Dan Creason of the Economic Action Group said the city's $25,000 planning allocation was leveraged to about $200,000 through additional grants and foundation support, including a JobsOhio planning grant and funds from the Youngstown Foundation.

"This was fed strictly through community engagement," Creason said, noting more than 750 responses from interviews, patron surveys and student input from Youngstown State University.

Short-term implementation items already underway include a downtown events calendar distributed to businesses, an ambassador program and wayfinding and parking signage. Daniel Bancroft said the Youngstown Foundation provided $100,000 to address those "low-hanging fruit" items, and city partners such as the regional chamber and Cityscape will help implement programming.

Council members raised operational questions: Mike Ray asked for ambassador-interaction metrics and whether the ambassador program is the best use of resources, noting that simple counts of interactions would help assess effectiveness. He also flagged changing leisure markets, citing national declines in alcohol consumption as a factor that may change downtown demand.

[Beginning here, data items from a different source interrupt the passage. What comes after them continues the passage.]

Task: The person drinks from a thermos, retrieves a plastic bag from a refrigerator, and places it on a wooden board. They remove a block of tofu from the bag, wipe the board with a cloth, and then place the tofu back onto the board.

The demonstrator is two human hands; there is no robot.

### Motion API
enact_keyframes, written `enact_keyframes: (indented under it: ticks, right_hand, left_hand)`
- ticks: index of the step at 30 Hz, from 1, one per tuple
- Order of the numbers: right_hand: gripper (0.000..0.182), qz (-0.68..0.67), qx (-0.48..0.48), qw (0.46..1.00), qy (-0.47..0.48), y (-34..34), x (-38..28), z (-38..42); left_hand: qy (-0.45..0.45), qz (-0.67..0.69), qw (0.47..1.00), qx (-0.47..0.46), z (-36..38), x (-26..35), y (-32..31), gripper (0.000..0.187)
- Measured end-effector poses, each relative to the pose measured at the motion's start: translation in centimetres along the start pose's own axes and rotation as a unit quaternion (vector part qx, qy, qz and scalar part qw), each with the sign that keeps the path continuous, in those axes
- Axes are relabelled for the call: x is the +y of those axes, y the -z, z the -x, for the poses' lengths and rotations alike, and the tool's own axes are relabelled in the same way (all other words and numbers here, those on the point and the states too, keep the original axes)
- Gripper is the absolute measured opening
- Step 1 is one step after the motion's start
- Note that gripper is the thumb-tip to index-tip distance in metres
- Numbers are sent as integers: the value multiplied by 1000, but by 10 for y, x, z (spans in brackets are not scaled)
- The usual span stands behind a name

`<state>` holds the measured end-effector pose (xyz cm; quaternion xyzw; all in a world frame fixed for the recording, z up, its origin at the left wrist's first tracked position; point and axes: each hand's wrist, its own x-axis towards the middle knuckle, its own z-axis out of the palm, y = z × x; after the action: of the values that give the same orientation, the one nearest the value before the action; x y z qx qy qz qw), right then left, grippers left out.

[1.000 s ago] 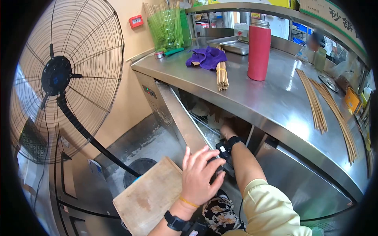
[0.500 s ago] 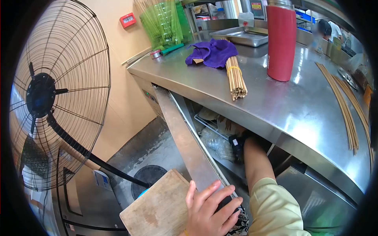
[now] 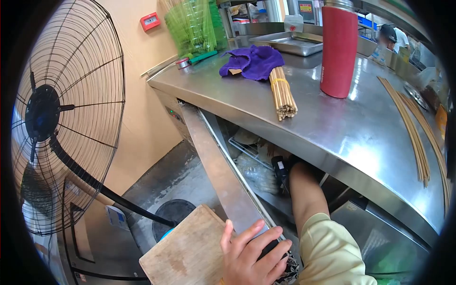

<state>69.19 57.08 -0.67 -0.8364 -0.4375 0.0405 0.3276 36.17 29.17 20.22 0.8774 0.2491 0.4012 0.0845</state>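
Observation:
My left hand [image 3: 254,254] lies at the bottom centre with its fingers spread, over the top edge of an open steel fridge door [image 3: 216,164]. A small dark object shows between its fingers; I cannot make out what it is. My right arm, in a pale yellow sleeve with a black band [image 3: 281,172] at the wrist, reaches into the fridge under the counter. In the shadow there my right hand [image 3: 271,150] shows only in part, near a white wire rack [image 3: 244,148] and clear plastic bags [image 3: 259,173]. What it touches is hidden.
On the steel counter [image 3: 228,97] are a bundle of sticks [image 3: 284,97], a purple cloth [image 3: 254,61], a red bottle [image 3: 338,52], loose sticks [image 3: 408,130] and a metal tray [image 3: 289,44]. A wooden board [image 3: 187,251] and a large fan [image 3: 76,109] stand left. A person [image 3: 388,35] is in the background.
My right hand has shifted slightly inside the fridge, deeper in shadow. The view has turned a little, so the fan and counter sit further left. My left hand stays on the door edge.

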Motion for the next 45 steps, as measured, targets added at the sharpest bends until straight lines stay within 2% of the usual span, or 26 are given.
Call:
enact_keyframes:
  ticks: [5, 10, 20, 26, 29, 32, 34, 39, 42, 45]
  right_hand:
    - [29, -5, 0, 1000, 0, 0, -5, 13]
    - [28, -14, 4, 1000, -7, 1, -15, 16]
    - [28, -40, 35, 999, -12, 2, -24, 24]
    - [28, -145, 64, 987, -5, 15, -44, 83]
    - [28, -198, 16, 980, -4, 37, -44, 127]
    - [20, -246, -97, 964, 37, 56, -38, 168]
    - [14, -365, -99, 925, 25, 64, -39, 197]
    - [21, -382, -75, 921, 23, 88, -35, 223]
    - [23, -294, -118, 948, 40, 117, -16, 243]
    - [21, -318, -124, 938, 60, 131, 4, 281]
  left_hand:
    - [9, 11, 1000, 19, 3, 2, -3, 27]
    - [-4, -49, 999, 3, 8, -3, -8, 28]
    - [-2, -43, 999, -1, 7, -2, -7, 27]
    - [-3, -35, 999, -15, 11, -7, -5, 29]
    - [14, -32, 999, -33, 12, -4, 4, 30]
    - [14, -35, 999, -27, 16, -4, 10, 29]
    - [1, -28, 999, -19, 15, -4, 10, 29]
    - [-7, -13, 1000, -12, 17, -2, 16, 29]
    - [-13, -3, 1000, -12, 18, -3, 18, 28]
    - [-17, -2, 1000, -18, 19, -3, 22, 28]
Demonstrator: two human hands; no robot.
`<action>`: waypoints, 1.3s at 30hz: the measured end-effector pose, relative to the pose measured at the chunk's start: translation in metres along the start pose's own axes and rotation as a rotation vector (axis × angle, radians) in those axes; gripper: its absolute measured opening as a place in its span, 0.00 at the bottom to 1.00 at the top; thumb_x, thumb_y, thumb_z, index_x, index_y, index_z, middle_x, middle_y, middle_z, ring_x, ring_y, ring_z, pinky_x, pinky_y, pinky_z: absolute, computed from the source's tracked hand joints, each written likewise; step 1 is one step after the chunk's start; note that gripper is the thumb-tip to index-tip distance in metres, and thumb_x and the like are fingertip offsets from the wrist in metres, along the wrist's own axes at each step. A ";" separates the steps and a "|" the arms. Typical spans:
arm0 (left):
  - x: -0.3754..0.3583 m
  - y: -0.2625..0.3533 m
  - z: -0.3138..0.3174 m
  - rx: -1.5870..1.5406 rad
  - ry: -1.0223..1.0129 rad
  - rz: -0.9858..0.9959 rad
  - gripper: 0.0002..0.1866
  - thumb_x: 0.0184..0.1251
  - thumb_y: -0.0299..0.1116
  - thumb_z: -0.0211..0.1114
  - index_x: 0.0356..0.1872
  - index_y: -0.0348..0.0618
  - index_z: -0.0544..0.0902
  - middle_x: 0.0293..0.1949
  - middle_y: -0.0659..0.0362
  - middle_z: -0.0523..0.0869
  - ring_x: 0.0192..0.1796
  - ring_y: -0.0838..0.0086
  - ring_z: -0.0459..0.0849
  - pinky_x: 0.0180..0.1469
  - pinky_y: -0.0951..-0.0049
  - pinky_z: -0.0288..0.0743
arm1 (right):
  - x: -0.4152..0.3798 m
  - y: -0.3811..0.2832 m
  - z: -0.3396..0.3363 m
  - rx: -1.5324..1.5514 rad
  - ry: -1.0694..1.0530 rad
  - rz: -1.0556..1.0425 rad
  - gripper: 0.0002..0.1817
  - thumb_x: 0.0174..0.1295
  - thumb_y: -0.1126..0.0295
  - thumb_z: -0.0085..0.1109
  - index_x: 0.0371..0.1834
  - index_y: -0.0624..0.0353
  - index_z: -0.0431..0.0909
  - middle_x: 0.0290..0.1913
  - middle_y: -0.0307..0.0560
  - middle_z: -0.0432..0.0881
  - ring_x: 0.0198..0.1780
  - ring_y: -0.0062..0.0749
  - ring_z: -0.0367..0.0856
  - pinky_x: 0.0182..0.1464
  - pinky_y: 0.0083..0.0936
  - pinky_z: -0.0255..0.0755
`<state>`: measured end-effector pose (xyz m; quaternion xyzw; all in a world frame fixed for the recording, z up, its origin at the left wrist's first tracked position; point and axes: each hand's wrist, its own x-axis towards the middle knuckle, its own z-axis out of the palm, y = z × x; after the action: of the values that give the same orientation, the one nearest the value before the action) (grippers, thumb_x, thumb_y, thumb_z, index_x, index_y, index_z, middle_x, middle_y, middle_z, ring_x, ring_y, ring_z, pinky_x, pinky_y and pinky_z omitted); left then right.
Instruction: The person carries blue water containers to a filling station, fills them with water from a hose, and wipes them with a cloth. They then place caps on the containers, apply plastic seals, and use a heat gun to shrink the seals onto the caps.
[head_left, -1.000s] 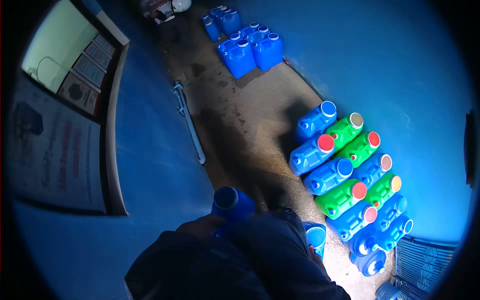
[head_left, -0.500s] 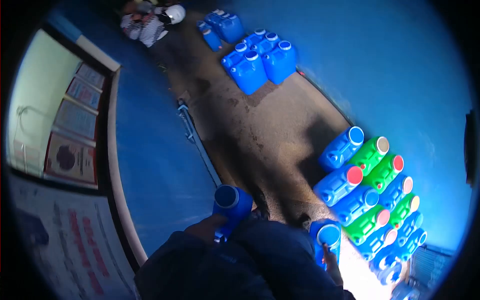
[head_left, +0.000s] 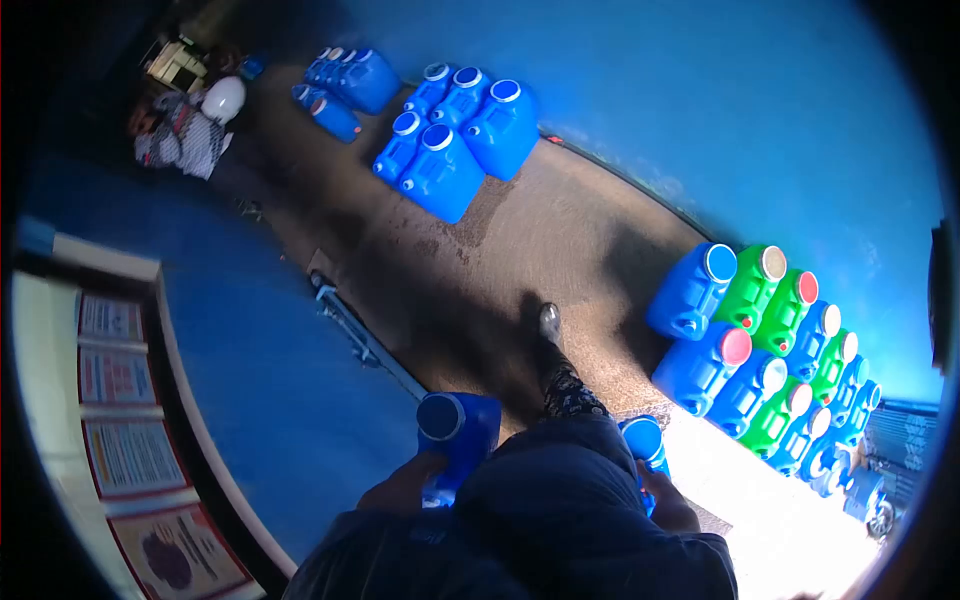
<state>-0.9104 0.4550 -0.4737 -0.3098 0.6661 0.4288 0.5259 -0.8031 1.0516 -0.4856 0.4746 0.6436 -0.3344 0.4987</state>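
Note:
A blue jug with a round dark-blue cap (head_left: 470, 425) is at the lower centre, left of my body. My left hand (head_left: 405, 487) is closed on it at its lower side. On the right of my body, a second blue jug (head_left: 645, 440) is partly hidden behind my jacket. My right hand (head_left: 668, 500) is closed round the handle area of this jug. A foot in a shoe (head_left: 549, 322) and a patterned trouser leg reach forward over the brown floor.
Stacked blue and green jugs (head_left: 695, 290) line the right wall. More blue jugs (head_left: 440, 180) stand on the floor ahead. A pipe (head_left: 370, 345) runs along the left wall. At the upper left are a white helmet (head_left: 223, 100) and patterned cloth (head_left: 200, 145).
The view has turned, so the far jugs and helmet sit further left and lower. A foot now shows stretched forward. Both jugs are still in my hands.

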 end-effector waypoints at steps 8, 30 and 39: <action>0.042 0.142 -0.144 0.088 -0.072 -0.141 0.22 0.62 0.31 0.69 0.58 0.45 0.77 0.39 0.57 0.84 0.37 0.70 0.82 0.38 0.62 0.75 | 0.089 -0.197 0.049 -0.198 0.002 -0.202 0.32 0.48 0.55 0.73 0.52 0.68 0.80 0.43 0.60 0.88 0.47 0.50 0.88 0.52 0.42 0.79; 0.433 0.730 -0.171 0.705 0.246 0.499 0.29 0.69 0.39 0.60 0.66 0.34 0.65 0.54 0.35 0.81 0.56 0.41 0.82 0.57 0.48 0.76 | 0.243 -0.812 -0.121 0.210 0.614 -0.563 0.30 0.66 0.52 0.58 0.53 0.73 0.71 0.51 0.74 0.81 0.52 0.70 0.81 0.54 0.50 0.76; 0.394 0.857 -0.107 1.180 0.383 0.695 0.51 0.65 0.28 0.65 0.79 0.35 0.38 0.66 0.37 0.70 0.68 0.44 0.70 0.71 0.51 0.66 | 0.223 -0.874 -0.200 0.111 0.473 -0.668 0.37 0.65 0.48 0.60 0.55 0.77 0.62 0.51 0.78 0.80 0.53 0.70 0.81 0.55 0.53 0.76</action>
<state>-1.7979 0.7515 -0.6353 0.1870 0.9282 0.0774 0.3123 -1.7050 1.0095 -0.6816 0.3296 0.8401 -0.3937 0.1750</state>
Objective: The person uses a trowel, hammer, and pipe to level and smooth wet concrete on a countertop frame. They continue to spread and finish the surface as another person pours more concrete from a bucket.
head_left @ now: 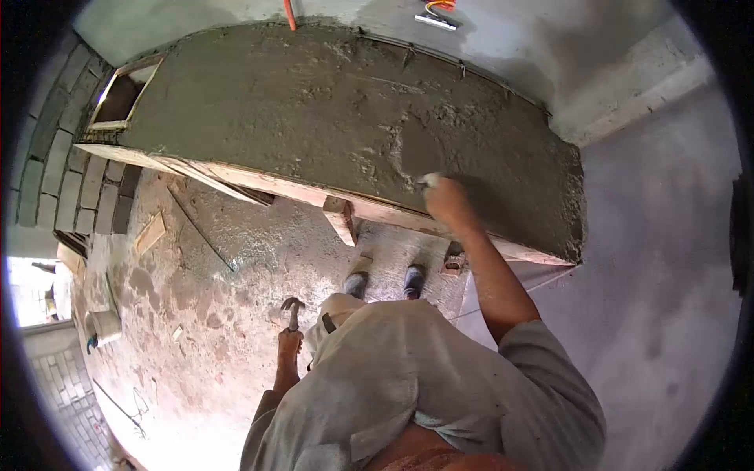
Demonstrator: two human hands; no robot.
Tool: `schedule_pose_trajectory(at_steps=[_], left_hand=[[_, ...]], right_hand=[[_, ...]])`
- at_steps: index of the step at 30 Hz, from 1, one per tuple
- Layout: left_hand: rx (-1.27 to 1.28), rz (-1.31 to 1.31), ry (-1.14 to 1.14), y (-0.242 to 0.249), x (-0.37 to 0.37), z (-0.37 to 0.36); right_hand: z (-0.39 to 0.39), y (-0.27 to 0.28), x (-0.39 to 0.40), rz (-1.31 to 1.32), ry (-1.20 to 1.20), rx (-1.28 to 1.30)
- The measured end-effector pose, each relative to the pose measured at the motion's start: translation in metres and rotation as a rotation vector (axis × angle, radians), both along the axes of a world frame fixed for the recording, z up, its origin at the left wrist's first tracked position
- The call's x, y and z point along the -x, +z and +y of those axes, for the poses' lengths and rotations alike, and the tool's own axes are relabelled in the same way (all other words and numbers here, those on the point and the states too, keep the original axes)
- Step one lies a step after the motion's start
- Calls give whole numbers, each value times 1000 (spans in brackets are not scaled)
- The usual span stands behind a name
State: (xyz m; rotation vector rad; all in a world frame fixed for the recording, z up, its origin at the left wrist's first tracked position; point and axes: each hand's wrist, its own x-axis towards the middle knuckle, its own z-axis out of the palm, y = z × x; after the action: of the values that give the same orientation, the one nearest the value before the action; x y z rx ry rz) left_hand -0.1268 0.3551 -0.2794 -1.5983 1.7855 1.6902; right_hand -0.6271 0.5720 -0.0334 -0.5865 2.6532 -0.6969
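My left hand [290, 342] is closed around the handle of a claw hammer [293, 308], held low at my left side with its head up. My right hand [449, 202] is closed over the front edge of the wet concrete slab [290, 102]. It grips what looks like a trowel [428, 180], of which a pale part shows at the fingers. The blade is hard to tell from the grey concrete. Just beyond the hand lies a smoother patch, with rough, lumpy concrete around it.
A wooden form board [290, 182] edges the slab, with a timber block [339, 220] beneath. A wooden frame [126, 93] surrounds an opening at the left end. An orange pipe [290, 14] rises behind. A bucket [104, 325] and a board piece [150, 233] are on the floor.
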Motion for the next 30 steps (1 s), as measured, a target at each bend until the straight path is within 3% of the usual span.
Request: schedule_pose_trajectory(at_steps=[2,4,6,8,9,12,13,17,18,19,22,25,30], left_hand=[[4,-48,-23,0,-20,8],[6,-86,-69,-4,-34,16],[18,-114,-142,-7,-39,21],[25,-125,-227,-16,-40,24],[24,-126,-264,-19,-39,24],[13,-130,-319,-20,-20,20],[7,-133,-329,-22,-18,18],[-25,-146,-292,-18,11,2],[-36,-144,-266,-17,19,-2],[-42,-143,-237,-15,28,-6],[-59,-142,-158,-9,53,-15],[-56,-127,-106,-1,84,-19],[-94,-105,-82,19,118,-6]], right_hand=[[-33,-27,-2,141,192,105],[-60,22,-17,183,548,-105],[-85,19,-25,60,376,-81],[-78,16,-24,182,392,9],[-74,-4,-17,228,318,-64],[-23,4,1,400,204,-77],[-2,2,19,256,146,-216],[130,-5,77,380,-164,-287],[163,3,87,435,-194,-416],[195,7,100,366,-351,-374],[312,-20,138,398,-461,-519],[358,11,150,343,-508,-596],[385,16,179,161,-513,-633]])
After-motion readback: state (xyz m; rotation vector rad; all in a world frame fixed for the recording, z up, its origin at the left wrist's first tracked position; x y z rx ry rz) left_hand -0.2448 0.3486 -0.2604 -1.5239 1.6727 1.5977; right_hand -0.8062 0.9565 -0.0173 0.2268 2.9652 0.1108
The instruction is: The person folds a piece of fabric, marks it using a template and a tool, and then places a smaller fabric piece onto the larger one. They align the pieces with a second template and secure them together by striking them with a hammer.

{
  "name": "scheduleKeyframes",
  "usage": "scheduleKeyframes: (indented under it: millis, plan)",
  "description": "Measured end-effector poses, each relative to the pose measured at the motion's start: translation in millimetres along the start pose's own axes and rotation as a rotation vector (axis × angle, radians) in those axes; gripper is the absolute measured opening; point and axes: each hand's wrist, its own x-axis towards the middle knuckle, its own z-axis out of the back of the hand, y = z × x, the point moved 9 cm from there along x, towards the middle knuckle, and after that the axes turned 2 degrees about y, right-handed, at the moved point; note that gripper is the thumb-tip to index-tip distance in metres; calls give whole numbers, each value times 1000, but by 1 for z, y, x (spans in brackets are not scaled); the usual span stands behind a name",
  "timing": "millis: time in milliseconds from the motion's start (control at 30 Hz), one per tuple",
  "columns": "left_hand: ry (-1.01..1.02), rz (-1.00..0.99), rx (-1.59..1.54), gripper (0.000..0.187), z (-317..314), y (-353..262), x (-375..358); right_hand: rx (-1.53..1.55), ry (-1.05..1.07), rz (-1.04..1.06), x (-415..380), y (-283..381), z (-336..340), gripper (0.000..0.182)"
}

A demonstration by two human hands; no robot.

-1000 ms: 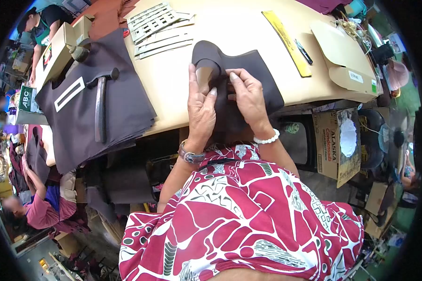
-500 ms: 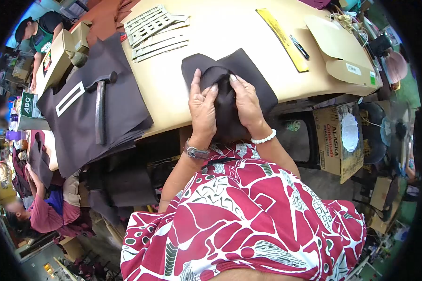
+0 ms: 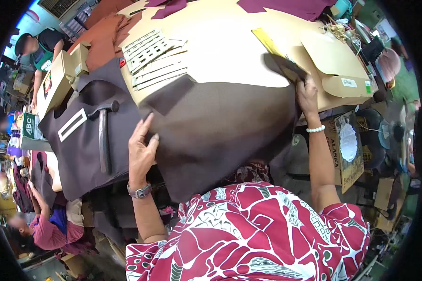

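A wide dark brown fabric sheet (image 3: 220,126) is spread between my hands, its near edge hanging toward my lap. My right hand (image 3: 307,96) is closed on its right side, where a corner folds up. My left hand (image 3: 143,152) is at the left edge, its fingers stretched and thumb apart, touching the fabric. To the left, a hammer (image 3: 104,136) and a white rectangular frame (image 3: 72,125) rest on a stack of dark brown fabric (image 3: 82,164).
Slotted card templates (image 3: 147,54) lie on the table beyond the sheet. A yellow strip (image 3: 266,41) and an opened cardboard box (image 3: 335,61) are at the right. Maroon fabric (image 3: 286,7) lies at the far edge. Two other people work at the left.
My hands have moved far apart, left hand leftward and right hand rightward. The fabric bunched between them is now opened out wide, covering the near part of the table.
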Motion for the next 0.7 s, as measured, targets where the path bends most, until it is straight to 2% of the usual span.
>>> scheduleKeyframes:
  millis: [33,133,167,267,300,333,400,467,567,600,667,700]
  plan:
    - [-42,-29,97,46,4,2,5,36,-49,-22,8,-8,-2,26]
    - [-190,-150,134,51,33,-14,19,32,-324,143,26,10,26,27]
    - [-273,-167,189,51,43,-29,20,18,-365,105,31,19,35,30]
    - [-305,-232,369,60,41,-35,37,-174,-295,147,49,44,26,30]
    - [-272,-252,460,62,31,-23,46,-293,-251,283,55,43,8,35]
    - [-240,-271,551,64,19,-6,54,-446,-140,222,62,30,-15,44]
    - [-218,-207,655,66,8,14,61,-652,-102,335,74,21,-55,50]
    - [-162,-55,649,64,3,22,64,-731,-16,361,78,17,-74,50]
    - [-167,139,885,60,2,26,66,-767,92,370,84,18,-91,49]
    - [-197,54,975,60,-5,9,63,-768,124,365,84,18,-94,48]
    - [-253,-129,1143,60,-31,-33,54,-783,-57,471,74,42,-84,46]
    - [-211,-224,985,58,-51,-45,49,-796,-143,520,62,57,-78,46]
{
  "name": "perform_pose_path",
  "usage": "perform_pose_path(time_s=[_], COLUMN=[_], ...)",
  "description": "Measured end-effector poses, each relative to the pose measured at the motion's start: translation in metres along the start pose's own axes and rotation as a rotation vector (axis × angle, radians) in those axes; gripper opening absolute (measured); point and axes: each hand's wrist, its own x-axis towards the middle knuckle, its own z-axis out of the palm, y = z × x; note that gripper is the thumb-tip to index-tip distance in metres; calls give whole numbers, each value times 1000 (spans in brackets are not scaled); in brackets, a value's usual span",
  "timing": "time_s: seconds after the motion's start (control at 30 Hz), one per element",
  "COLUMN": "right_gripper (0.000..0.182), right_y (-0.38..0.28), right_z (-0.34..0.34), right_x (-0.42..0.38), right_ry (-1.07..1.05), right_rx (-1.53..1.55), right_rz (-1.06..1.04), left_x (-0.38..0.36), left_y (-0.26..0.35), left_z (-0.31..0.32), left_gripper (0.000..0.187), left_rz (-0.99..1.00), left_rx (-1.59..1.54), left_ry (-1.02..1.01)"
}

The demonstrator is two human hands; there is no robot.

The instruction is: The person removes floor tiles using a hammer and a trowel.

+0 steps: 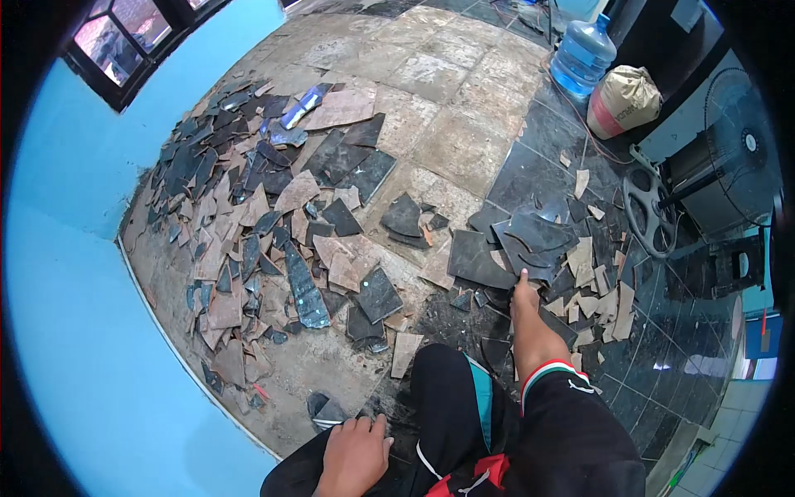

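Observation:
My right hand grips the near edge of a large dark broken tile piece, thumb on top and the other fingers hidden beneath. A smaller dark shard lies on that piece. Just left of it is another dark tile piece on the floor, and pale shards are scattered to the right. My left hand rests flat on my left leg, holding nothing, with its fingers over the knee. Near it lie a few dark shards.
A wide heap of broken tiles lies along the blue wall. At the right stand a fan, a paper sack and a water jug. A cable runs over the floor there.

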Motion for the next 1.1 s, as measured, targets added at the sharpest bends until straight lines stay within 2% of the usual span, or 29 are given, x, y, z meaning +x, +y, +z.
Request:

City communications staff said the mayor has asked a cross-departmental review of communications tools (text alerts, newsletters and website alerts) to better reach residents and businesses and to reduce siloed messaging.

What's next: the plan will be presented to council and city staff said short-term items will be implemented over the next quarters; longer-term policy and funding recommendations will require additional approvals and budgets.